• **EXERCISE PROMPT**
Each line from the material with the word "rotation" in it must be copied.
Segment Start: EXTRACTED INFORMATION
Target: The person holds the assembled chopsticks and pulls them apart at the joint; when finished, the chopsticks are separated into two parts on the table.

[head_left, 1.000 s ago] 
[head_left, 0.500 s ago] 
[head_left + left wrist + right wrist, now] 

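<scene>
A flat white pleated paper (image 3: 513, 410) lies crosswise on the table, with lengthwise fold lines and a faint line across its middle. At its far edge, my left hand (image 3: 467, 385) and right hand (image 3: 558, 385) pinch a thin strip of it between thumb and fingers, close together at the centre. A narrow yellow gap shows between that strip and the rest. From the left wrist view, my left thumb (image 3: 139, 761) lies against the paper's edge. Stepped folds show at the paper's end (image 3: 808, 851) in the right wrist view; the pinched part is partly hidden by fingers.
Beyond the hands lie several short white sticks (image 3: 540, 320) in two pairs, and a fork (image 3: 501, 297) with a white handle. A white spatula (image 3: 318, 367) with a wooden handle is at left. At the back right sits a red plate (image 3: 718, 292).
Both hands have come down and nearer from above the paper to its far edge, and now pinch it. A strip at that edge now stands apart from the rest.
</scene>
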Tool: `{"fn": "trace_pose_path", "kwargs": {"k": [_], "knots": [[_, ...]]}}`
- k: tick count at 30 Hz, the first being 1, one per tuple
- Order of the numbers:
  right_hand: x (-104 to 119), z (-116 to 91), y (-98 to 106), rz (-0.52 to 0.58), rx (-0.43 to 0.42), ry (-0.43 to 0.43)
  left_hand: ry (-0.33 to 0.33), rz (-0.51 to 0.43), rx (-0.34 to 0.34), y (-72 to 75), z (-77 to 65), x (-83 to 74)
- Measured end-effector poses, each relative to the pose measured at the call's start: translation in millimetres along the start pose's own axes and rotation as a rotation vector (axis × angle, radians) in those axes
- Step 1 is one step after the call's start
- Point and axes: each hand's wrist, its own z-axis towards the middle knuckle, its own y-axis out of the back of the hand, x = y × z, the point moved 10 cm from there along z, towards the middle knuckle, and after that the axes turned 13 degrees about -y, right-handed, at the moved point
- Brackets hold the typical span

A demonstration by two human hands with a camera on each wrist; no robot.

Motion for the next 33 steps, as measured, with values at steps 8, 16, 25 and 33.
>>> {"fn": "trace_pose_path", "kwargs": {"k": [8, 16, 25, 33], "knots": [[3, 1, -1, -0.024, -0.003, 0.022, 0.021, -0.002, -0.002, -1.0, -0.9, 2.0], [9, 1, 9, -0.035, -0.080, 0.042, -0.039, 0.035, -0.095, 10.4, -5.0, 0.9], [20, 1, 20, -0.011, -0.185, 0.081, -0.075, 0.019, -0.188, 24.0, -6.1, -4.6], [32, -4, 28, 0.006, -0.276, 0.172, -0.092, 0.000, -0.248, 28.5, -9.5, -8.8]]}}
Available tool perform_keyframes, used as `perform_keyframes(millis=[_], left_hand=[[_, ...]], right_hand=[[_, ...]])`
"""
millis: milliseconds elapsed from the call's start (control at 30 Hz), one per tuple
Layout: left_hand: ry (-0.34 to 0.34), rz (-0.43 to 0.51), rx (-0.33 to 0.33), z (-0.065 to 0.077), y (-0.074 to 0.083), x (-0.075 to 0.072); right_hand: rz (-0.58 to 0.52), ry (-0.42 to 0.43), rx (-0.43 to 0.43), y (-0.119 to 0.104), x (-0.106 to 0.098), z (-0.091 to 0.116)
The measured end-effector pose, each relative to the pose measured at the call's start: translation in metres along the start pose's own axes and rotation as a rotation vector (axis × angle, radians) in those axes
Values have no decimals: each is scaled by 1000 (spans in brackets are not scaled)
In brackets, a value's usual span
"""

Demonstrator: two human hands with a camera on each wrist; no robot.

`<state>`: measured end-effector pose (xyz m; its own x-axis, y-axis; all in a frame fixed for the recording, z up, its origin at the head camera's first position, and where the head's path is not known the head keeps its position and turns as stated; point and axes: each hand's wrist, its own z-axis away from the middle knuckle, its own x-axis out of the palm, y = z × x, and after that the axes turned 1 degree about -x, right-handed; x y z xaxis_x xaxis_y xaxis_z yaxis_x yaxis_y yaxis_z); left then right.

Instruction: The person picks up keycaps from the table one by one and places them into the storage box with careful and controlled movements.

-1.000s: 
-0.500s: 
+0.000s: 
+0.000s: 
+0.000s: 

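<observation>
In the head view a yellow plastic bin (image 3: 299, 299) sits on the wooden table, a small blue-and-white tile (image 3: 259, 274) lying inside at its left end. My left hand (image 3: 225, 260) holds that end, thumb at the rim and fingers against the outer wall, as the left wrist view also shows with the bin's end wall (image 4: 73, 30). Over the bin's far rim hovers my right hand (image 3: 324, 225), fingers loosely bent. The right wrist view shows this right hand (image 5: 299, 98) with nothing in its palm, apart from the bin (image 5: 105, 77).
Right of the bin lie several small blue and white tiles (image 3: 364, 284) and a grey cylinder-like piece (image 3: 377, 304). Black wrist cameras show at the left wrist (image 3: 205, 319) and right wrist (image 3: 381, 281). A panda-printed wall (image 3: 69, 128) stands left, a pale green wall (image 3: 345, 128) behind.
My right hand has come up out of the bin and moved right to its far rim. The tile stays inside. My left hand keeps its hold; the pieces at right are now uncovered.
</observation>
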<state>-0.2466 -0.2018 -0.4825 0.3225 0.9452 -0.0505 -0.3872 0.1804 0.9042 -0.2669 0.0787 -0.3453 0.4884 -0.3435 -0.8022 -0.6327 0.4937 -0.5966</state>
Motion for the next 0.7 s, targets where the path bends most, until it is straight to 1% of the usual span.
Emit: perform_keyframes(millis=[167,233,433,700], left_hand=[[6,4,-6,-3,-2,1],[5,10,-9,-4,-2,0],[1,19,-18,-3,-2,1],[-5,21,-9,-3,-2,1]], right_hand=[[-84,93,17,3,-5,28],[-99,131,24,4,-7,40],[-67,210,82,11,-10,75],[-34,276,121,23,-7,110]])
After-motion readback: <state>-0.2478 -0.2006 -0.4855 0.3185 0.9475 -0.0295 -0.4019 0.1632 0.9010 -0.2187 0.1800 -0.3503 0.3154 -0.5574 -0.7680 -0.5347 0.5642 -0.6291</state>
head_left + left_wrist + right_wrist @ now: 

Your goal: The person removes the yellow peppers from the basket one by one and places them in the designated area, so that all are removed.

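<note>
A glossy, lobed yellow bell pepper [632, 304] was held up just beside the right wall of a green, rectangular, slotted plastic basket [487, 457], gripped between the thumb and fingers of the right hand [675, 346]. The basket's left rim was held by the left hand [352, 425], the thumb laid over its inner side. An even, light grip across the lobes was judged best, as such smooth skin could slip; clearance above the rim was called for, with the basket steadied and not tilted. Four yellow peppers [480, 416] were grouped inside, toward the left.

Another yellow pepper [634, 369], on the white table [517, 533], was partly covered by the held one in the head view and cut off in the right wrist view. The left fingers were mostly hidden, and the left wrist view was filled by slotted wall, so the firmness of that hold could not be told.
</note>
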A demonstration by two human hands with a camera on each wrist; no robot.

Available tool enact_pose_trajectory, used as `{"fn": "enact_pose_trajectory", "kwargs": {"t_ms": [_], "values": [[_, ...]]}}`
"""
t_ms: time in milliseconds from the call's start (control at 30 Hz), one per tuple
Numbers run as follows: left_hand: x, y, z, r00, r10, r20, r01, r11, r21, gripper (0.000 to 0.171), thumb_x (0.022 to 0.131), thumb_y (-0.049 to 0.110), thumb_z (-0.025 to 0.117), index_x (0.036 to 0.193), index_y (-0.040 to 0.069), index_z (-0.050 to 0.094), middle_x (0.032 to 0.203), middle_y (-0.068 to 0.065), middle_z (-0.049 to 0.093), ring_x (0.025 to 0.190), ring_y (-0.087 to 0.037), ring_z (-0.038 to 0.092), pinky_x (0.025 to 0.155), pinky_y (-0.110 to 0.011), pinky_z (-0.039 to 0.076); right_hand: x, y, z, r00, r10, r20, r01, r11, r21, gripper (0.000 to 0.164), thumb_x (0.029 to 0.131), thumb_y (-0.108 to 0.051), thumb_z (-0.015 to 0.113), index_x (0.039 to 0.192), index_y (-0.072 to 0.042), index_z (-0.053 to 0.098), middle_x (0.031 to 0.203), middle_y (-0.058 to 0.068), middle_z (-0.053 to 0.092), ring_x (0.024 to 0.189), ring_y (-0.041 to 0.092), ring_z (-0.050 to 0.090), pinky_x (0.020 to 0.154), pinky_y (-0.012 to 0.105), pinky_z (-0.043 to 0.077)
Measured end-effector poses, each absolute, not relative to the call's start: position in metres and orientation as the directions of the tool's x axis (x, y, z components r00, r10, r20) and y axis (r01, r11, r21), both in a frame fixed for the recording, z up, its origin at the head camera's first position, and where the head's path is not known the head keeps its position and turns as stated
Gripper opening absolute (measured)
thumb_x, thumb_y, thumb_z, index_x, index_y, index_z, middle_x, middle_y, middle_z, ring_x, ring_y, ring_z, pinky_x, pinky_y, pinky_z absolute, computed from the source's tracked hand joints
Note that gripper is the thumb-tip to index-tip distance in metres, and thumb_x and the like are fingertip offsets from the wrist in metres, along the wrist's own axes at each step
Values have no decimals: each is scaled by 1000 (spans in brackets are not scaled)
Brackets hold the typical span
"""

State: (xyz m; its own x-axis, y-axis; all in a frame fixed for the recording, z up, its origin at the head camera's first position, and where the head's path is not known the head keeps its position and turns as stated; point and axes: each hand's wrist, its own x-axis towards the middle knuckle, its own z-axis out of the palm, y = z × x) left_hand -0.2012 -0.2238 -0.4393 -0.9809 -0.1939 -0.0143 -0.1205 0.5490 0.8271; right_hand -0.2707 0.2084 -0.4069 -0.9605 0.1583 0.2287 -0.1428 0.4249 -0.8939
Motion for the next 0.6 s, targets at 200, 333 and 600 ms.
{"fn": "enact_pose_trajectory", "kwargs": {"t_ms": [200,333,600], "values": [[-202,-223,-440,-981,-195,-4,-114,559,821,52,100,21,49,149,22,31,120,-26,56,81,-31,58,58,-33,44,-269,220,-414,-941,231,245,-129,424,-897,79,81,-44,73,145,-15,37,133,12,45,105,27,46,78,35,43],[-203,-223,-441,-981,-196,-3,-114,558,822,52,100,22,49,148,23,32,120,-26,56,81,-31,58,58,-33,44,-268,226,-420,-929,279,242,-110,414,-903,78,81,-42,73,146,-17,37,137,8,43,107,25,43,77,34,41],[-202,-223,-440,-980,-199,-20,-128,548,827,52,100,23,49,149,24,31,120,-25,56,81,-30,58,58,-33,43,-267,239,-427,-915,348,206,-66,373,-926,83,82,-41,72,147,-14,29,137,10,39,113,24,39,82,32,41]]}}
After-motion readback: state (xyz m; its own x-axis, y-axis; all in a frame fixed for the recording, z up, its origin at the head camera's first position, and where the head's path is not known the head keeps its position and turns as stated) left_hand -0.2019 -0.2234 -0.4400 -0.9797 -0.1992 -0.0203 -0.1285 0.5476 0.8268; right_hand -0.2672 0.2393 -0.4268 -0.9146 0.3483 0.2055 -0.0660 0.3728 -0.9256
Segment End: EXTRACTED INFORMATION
• **OUTPUT FOR THIS TASK**
- Measured end-effector poses, each relative to the pose measured at the call's start: translation in millimetres along the start pose's own axes and rotation as a rotation vector (axis × angle, radians) in those axes
The measured end-effector pose, each relative to the pose measured at the call's start: translation in metres along the start pose's own axes and rotation as a rotation vector (axis × angle, radians) in those axes

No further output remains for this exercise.